# [Data for the task]
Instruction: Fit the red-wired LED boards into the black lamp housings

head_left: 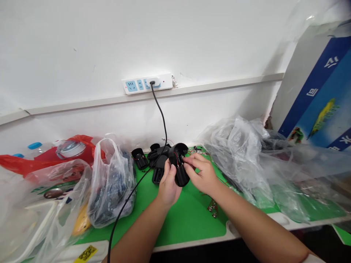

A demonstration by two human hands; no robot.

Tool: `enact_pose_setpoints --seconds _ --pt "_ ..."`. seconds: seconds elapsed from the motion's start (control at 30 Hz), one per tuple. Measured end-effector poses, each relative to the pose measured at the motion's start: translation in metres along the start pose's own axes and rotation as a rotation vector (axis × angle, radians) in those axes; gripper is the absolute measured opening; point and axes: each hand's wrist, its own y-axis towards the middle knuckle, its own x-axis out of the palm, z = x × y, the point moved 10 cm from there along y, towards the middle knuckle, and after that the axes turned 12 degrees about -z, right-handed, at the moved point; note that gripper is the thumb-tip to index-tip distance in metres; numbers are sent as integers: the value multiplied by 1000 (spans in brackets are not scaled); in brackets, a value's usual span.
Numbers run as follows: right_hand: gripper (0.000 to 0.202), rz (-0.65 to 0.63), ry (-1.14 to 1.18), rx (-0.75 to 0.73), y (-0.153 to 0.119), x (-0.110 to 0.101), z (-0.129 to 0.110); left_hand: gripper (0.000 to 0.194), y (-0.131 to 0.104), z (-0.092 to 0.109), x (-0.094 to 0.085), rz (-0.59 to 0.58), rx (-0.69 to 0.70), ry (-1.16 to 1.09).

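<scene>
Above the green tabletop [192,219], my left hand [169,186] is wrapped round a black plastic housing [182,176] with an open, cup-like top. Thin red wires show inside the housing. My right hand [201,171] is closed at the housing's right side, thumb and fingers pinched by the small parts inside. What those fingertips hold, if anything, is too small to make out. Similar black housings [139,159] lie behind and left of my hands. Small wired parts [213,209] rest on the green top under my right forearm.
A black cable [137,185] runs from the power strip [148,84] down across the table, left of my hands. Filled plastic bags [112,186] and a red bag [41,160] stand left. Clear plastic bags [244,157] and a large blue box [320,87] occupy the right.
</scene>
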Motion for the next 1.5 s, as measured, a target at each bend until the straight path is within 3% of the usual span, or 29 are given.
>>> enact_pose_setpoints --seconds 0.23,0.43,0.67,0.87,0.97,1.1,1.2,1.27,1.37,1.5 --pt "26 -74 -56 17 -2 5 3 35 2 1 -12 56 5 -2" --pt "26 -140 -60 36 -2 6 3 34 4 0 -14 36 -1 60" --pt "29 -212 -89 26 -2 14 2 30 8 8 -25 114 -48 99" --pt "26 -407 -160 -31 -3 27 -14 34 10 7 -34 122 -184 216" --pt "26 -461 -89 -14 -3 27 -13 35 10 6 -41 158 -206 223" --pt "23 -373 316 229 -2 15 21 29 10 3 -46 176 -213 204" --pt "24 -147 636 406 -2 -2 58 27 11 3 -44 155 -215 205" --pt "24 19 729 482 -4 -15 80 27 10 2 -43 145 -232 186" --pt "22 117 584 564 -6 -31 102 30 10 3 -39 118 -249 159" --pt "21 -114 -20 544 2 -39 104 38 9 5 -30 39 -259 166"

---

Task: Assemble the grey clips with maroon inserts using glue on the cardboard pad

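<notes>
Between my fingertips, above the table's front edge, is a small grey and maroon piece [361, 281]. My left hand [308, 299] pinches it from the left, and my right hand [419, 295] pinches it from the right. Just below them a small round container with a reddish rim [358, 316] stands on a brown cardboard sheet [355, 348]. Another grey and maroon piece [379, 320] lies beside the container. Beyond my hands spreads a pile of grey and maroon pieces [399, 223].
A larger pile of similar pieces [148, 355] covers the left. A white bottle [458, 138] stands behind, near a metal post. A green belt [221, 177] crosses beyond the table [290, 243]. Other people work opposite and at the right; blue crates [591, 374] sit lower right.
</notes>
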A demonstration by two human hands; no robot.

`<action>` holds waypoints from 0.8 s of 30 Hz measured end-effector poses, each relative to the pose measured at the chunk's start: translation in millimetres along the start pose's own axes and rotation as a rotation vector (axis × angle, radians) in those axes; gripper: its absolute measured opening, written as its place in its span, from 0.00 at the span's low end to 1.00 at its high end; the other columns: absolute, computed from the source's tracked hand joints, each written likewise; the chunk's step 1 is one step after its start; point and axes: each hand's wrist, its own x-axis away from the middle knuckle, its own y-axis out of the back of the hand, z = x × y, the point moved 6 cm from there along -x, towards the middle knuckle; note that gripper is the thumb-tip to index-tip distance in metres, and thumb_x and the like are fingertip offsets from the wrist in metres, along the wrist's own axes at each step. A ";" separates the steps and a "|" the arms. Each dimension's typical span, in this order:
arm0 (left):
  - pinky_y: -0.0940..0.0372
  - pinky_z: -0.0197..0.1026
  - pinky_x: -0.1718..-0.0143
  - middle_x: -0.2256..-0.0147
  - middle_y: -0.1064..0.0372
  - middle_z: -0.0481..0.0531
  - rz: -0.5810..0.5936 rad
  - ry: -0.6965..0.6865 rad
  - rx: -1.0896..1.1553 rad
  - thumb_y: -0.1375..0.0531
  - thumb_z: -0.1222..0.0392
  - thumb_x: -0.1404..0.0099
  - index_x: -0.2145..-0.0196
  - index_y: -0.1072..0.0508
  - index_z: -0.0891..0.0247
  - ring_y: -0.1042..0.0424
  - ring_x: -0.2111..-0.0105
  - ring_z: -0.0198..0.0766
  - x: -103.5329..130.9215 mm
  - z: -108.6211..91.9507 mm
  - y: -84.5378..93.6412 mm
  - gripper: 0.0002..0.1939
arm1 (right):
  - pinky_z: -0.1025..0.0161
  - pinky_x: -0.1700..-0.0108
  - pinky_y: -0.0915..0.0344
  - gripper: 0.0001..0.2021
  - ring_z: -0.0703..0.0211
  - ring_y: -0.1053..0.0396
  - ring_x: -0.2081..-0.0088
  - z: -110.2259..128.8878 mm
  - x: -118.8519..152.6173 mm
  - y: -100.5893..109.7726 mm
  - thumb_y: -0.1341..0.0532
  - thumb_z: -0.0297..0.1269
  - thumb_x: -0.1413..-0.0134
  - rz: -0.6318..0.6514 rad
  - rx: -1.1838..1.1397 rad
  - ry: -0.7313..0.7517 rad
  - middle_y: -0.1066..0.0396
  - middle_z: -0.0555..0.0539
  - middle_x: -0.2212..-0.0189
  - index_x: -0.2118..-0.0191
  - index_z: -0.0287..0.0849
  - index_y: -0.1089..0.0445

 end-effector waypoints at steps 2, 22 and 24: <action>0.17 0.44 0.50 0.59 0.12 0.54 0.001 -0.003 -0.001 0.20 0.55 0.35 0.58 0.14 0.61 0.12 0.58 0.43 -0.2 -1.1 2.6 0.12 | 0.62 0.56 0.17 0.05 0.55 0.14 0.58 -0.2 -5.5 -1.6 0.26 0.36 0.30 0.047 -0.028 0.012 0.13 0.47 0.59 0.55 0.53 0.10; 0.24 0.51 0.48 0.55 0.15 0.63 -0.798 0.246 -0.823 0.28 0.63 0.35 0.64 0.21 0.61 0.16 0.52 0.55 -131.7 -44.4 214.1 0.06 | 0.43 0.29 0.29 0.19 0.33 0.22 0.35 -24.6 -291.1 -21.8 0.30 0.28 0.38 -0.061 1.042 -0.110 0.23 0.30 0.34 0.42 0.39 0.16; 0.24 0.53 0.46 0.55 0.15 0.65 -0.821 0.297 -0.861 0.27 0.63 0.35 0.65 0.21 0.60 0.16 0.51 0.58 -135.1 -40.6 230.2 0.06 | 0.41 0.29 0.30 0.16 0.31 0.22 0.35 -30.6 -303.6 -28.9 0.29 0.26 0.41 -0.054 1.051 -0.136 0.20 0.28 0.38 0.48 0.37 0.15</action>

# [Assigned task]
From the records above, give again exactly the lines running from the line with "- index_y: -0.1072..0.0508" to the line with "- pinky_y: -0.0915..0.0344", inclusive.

# [Solution]
  - index_y: -0.1072..0.0508
  - index_z: -0.0891..0.0247
  - ring_y: -0.1042..0.0424
  - ring_x: -0.2111..-0.0105
  - ring_z: -0.0198..0.0766
  - x: -103.5329..130.9215 mm
  - z: -108.6211..91.9507 mm
  - y: -84.5378..93.6412 mm
  - gripper: 0.0002..0.1939
arm1 (right):
  - pinky_z: -0.1025..0.0161
  - pinky_x: -0.1700..-0.0108
  - pinky_y: -0.0915..0.0344

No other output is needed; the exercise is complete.